REQUIRED ACTION: Whenever the word "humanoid" appears in a line of the listing, copy that line.
^^^^^^^^^^^^^^^^
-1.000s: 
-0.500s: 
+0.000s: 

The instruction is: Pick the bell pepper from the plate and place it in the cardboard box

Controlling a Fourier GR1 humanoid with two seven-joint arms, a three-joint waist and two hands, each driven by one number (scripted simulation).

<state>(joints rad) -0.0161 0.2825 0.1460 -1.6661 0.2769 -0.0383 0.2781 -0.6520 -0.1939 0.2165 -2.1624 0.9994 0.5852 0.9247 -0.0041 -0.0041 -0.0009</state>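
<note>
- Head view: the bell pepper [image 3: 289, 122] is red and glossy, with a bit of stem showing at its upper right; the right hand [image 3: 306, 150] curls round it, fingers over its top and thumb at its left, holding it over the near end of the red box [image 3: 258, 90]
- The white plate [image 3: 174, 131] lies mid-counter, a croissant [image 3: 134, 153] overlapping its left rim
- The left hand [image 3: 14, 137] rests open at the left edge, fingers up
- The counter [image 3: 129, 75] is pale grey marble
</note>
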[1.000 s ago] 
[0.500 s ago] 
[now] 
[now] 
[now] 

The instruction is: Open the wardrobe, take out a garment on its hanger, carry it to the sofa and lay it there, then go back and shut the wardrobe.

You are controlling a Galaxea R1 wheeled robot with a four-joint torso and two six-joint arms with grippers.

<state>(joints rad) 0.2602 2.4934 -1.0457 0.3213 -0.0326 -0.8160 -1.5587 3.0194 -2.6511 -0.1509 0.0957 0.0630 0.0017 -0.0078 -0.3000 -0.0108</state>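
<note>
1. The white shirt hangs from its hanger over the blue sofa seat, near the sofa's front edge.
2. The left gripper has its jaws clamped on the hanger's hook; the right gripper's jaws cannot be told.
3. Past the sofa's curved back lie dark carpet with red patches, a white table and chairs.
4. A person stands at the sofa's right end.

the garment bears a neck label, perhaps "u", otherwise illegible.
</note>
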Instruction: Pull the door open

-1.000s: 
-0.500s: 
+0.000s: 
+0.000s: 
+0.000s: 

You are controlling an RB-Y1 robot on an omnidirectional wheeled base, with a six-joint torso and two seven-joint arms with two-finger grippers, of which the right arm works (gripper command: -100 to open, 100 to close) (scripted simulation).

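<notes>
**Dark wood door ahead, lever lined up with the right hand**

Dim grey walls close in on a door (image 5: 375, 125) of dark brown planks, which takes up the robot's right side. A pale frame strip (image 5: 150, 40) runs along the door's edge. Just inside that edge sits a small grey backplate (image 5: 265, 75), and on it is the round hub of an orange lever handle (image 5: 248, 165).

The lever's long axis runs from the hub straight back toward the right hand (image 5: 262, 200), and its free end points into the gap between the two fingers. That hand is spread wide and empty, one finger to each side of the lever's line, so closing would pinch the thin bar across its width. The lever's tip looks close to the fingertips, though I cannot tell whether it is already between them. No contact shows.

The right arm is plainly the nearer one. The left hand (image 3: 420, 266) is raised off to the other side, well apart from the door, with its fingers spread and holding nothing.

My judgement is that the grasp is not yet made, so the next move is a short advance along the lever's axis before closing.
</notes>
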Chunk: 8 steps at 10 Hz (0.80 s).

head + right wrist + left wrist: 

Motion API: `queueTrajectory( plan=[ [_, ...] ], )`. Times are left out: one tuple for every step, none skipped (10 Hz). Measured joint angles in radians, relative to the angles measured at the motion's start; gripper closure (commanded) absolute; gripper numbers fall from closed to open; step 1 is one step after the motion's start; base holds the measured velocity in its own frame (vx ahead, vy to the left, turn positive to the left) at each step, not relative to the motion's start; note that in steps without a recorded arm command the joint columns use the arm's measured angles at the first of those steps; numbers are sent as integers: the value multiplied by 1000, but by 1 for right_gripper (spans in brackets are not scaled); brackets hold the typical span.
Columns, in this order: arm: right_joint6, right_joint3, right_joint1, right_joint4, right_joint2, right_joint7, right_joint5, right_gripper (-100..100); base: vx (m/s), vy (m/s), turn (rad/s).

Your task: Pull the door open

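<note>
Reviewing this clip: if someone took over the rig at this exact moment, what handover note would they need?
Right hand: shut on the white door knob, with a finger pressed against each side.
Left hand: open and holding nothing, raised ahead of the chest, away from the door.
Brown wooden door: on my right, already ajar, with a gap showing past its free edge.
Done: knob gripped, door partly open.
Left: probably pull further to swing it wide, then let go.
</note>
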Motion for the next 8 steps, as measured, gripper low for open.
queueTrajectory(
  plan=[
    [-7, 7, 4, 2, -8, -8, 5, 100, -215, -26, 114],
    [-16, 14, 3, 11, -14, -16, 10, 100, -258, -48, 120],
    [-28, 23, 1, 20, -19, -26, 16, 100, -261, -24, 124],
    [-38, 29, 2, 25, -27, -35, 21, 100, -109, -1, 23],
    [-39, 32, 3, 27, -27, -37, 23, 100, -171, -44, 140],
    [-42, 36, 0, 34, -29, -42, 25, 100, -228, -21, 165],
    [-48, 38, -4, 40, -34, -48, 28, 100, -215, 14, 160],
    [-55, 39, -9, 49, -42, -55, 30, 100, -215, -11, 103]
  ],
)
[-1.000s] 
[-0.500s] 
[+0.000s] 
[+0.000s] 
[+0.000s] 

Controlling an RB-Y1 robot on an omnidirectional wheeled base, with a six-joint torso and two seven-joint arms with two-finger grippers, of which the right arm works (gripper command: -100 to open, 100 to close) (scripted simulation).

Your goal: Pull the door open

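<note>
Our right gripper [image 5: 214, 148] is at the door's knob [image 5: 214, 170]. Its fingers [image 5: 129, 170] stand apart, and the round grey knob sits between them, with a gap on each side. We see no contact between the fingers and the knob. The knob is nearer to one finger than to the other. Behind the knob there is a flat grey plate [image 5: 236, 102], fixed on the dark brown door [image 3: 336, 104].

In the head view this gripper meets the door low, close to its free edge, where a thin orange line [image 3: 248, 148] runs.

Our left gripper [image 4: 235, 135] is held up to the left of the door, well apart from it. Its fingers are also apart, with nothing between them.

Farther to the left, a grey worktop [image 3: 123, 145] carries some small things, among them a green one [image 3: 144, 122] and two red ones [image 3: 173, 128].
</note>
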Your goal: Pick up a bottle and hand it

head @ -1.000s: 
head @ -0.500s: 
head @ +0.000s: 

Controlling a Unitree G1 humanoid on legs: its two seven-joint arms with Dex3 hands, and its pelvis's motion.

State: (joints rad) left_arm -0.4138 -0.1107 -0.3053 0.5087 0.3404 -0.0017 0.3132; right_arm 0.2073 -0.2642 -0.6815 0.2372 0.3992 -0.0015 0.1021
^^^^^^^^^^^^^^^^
SOLUTION:
Controlling a Fourier GR1 humanoid with two seven-joint arms, a three-joint waist and two hands, each driven by one number (scripted simulation).
Controlling a Unitree G1 humanoid on legs: its two seven-joint arms with Dex3 hands, and its pelvis's motion.

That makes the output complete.